His Holiness was not a Russian, but an Estonian. He was born Alexis Michaelovitch Ridiger, on 23 February 1929 (Old Style), the son of a priest of the Estonian Orthodox Church, and a member of the nobility of the Baltic States, who were of German origin in the Russian Empire. He grew up when the Nazis occupied Estonia and he helped his father in his ministry to those who had been interned in concentration camps.
He married in 1950 Vera Alekeseeva, but the marriage was short-lived and within the year it was dissolved; and the same year he was ordained a priest. His rise in the hierarchy was swift, and in 1961 he was consecrated bishop for Tallinn, the Estonian capital. It was rumoured that Alexis was a member of the secret service, the K.G.B., on the grounds that he had a code name “Drozdov” (“Blackbird”), but the Soviets tended to give code names to important figures whether they were Soviet agents or not. It has always been strenuously denied that he was an agent of the K.G.B.
In 1986 he became Metropolitan of Novgorod and Leningrad, the next see below that of Moscow itself, and on the death of Patriarch Pimen of Moscow, Alexis was elected to the Patriarchal throne, taking the name Alexis II in honour of Alexis I (Simansky), who had led the Russian Church through the Stalinist period and the notorious siege of Leningrad, when he was Metropolitan of that city in World War II.
Alexis II succeeded to the patriarchate in 1990 at a time of transition for the Russian Church. A year earlier the Berlin Wall had been torn down marking the beginning of the end of Communism in Europe. The government began to relax its grip on the Church and to hand back a multitude of church properties: churches, monasteries and convents in various states of decay and dereliction. Alexis set to work to restore these places and to place monks and nuns in them. The most spectacular restoration or total re-building was the Church of the Saviour in Moscow, which Stalin had razed to the ground to build a swimming pool. The Donskoi and Danilovsy monasteries were restored and re-inhabited, as was the famous convent of the Novodevichy, all of them in Moscow. It was becoming a far cry from the years of Terror when Patriarch Sergius was encamped in a caravan, until he managed to secure the old Imperial German embassy in Chisty Lane, Moscow, as his official residence.

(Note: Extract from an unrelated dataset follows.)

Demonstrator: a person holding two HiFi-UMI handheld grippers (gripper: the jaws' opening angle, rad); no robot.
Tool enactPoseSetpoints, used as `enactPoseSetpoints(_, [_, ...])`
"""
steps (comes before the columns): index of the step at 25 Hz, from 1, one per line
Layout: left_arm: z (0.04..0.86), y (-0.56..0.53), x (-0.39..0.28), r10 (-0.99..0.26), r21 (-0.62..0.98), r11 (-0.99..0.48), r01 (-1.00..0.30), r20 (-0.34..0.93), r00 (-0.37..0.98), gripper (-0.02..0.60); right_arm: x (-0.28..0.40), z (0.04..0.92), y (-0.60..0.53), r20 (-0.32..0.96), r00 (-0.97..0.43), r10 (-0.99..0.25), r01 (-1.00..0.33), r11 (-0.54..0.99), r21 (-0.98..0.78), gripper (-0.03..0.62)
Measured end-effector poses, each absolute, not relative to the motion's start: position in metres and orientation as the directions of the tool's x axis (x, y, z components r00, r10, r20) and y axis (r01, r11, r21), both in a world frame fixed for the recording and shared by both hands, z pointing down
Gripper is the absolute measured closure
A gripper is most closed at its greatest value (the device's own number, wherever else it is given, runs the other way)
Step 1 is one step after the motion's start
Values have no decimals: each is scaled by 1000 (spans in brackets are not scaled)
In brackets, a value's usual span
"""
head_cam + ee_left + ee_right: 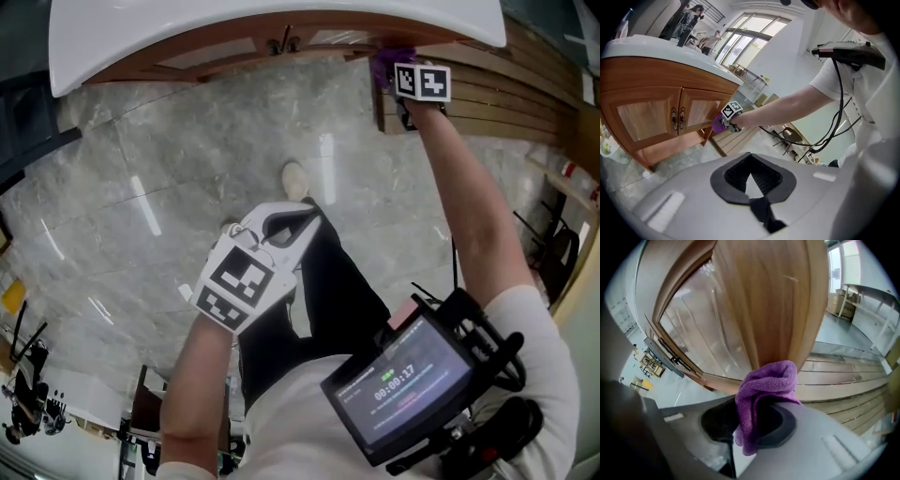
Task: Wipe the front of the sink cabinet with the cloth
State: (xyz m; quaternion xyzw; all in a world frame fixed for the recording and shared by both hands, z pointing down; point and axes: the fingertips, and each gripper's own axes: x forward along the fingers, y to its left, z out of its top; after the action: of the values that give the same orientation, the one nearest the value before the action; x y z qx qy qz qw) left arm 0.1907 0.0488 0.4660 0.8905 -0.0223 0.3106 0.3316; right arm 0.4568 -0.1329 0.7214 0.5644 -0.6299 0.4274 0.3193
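Note:
The wooden sink cabinet (pixel 656 112) stands under a white sink top (pixel 272 23); its two doors carry metal handles (pixel 677 119). A purple cloth (pixel 766 385) is bunched in my right gripper (pixel 759 404), which is shut on it and presses it against the cabinet's right front edge (pixel 773 310). From the head view, that right gripper (pixel 405 73) reaches up to the cabinet corner with the cloth (pixel 387 64) at its tip. My left gripper (pixel 281 225) hangs low over the floor, away from the cabinet, shut and holding nothing (pixel 751 161).
Grey marble floor (pixel 169 187) spreads in front of the cabinet. A slatted wooden panel (pixel 497 94) lies to the cabinet's right. My shoe (pixel 295 178) and leg are below me. A screen device (pixel 412 384) hangs at my chest. People (pixel 689 18) stand far behind the sink.

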Motion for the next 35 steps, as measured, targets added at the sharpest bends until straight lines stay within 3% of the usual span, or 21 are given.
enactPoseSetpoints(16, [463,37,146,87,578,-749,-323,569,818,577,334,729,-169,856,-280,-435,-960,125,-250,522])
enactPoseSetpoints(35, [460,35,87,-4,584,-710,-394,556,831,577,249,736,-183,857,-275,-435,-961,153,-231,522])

Patriarch Alexis II was a conservative in religion and was not at the forefront of the Ecumenical Movement. He nursed a certain hostility towards Rome, which he thought was encroaching on Orthodox territory, while he seemed to ignore the number of diocese and parishes established by the Orthodox in traditional Catholic countries in Western Europe. His hostility was not confined to the so-called Uniate Churches, but also to the Latins in the former Soviet Union, the descendants of Lithuanians and others of Catholic origin, who had been deported to Siberia by Stalin. No protests at their deportation seem to have been made by the Russian Church at that time. Rome realized that these lost Catholics needed to be looked after spiritually, just as the Russian émigrés in Western Europe needed spiritual sustenance in their own tradition. From time to time Alexis II found himself at odds with the Ecumenical Patriarch of Constantinople, particularly over the question of the autocephaly of the Estonian Orthodox Church, until recently under the Moscow Patriarchate, but latterly taken under the omophorion of the Ecumenical Throne. Estonia particularly rankled with Alexis as an Estonian Orthodox himself.
Alexis’s great achievement was the reconciliation of the Moscow Patriarchate and the Russian Orthodox Church Outside Russia, which, having moved from Constantinople, to Sremsky-Karlovsky in Serbia, then to Munich, finally had its headquarters in New York. In 2007 he and the late Metropolitan Lavrus signed a concordat, which brought the two parts of the Russian Orthodox Church into visible union, although certain parishes and religious houses could not accept the union and the monastery of St. Edward at Brookwood, the Convent of the Annunciation in Willesden, West London, and the Leshna Convent in Normandy, together with certain parishes and individuals allied themselves with the Greek Old Calendarist Church of The Resistance. This was a disappointment to Alexis, but not such a trauma as the loss of so many parishes in the Ukraine, where two Orthodox Patriarchates now existed alongside the Moscow Patriarchate and the Old Believers of the Byelo-Krinitza Concord.
Alexis II came to the patriarchal throne when Russia was in a certain amount of turmoil and when various American-based sects were seizing the opportunity of setting up missions to convert the Orthodox, and when ultra-nationalism was raising its head and the revival of anti-semitism was underway, something which Alexis was quick to condemn.
It is, perhaps, too early to judge his legacy, but his cool guidance of the Russian Church helped it to adjust to the new situation and the collapse of Communism and the return of many to the Church, so that today it is reckoned that two-thirds of the Russian nation regard themselves as “Pravoslavenie”, Orthodox.
May the memory of the Servant of God Alexis be Eternal!